- **Assignment**: Please reproduce exactly, and only, the lines from the one with "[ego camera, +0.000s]" through the last line of the listing below, both ends included, leaving out the pictures.

- **Supplied information**:
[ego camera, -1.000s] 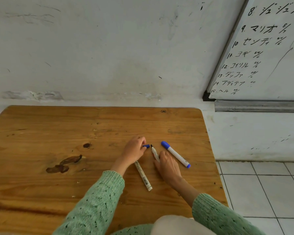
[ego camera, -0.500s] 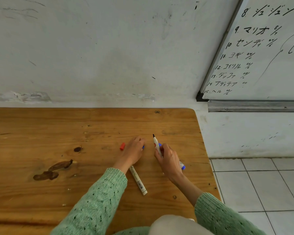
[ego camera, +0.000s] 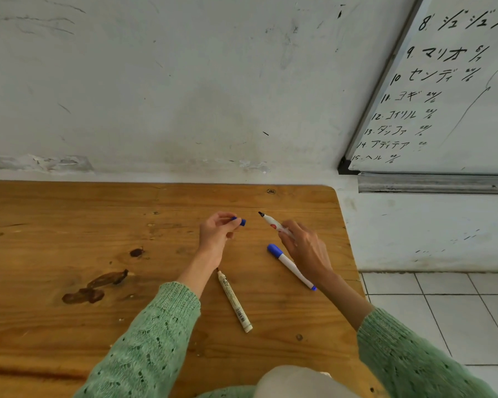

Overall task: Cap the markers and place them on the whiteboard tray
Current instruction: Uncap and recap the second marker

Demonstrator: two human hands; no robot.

- **Your response**:
[ego camera, +0.000s] 

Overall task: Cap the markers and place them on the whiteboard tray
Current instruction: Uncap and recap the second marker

Demonstrator: two human hands; no robot.

No more is needed for this exercise.